### WHAT IS NEEDED
Exactly as written, return all the data, leaving its pictures behind.

### DATASET SECTION
▼▼▼
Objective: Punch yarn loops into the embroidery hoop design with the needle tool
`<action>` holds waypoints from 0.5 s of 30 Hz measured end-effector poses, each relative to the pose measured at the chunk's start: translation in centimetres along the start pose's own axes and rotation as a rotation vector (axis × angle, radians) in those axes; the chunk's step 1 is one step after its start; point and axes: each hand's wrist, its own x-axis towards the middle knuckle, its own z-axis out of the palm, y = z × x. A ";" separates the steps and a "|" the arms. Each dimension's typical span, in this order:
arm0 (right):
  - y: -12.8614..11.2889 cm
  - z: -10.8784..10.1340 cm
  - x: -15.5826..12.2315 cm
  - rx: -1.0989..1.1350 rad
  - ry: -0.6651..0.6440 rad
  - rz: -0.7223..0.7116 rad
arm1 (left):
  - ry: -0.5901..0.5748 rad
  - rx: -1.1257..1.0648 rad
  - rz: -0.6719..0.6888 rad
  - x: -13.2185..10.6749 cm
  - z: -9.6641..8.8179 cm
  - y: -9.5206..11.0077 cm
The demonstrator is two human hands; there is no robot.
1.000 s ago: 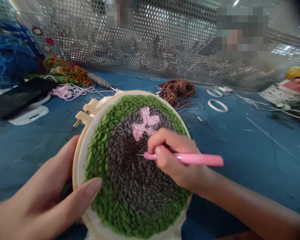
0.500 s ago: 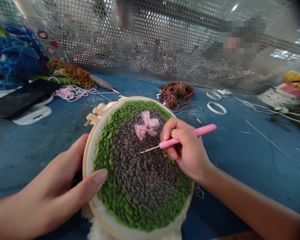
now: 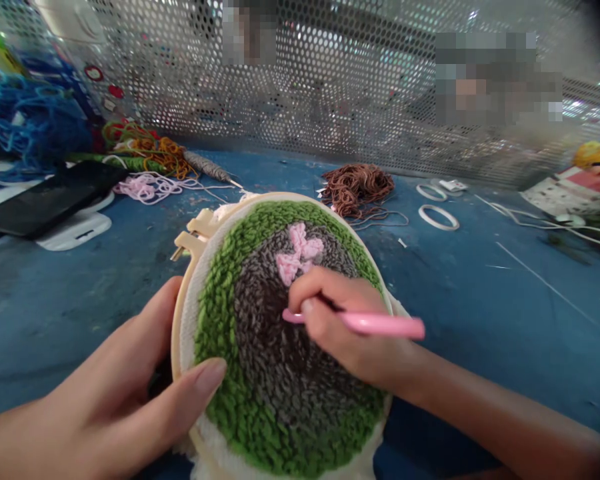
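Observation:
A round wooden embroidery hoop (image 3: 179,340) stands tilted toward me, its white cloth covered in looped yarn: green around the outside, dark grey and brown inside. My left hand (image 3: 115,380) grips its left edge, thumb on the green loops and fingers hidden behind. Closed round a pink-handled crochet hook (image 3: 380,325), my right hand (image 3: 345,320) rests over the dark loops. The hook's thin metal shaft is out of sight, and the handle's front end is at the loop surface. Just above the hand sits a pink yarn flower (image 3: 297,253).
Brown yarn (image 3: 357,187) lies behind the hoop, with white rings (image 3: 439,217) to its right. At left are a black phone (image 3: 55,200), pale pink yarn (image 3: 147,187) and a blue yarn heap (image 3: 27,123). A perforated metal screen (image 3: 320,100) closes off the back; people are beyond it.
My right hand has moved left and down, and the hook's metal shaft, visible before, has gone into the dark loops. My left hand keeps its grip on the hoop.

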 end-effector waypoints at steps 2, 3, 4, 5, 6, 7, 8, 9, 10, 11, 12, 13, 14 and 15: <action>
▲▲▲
### TASK SOLUTION
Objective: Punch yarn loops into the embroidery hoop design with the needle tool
`<action>` holds waypoints from 0.5 s of 30 Hz measured end-effector poses, each relative to the pose measured at the chunk's start: translation in centimetres along the start pose's own axes and rotation as a rotation vector (axis × angle, radians) in those axes; the chunk's step 1 is one step after its start; point and axes: each hand's wrist, its own x-axis towards the middle knuckle, its own z-axis out of the palm, y = z × x. A ";" separates the steps and a "|" the arms. Each dimension's typical span, in this order:
arm0 (right):
  - y: -12.8614..11.2889 cm
  - z: -10.8784..10.1340 cm
  - x: -15.5826..12.2315 cm
  - rx: -1.0989..1.1350 rad
  - ry: -0.6651..0.6440 rad
  - rz: -0.7223..0.7116 rad
arm1 (left):
  - ry: -0.5901..0.5748 rad
  - rx: -1.1257..1.0648 rad
  - rz: -0.6719..0.6888 rad
  - x: -13.2185..10.6749 cm
  - z: -9.6641..8.8179 cm
  - y: -9.5206..11.0077 cm
The demonstrator is two human hands; there is no robot.
1.000 s ago: 
0.500 s ago: 
now: 
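Observation:
A round wooden embroidery hoop (image 3: 179,340) stands tilted toward me, its white cloth covered in looped yarn: green around the outside, dark grey and brown inside. My left hand (image 3: 115,380) grips its left edge, thumb on the green loops and fingers hidden behind. Closed round a pink-handled crochet hook (image 3: 380,325), my right hand (image 3: 345,320) rests over the dark loops. The hook's thin metal shaft is out of sight, and the handle's front end is at the loop surface. Just above the hand sits a pink yarn flower (image 3: 297,253).
Brown yarn (image 3: 357,187) lies behind the hoop, with white rings (image 3: 439,217) to its right. At left are a black phone (image 3: 55,200), pale pink yarn (image 3: 147,187) and a blue yarn heap (image 3: 27,123). A perforated metal screen (image 3: 320,100) closes off the back; people are beyond it.
My right hand has moved left and down, and the hook's metal shaft, visible before, has gone into the dark loops. My left hand keeps its grip on the hoop.
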
 end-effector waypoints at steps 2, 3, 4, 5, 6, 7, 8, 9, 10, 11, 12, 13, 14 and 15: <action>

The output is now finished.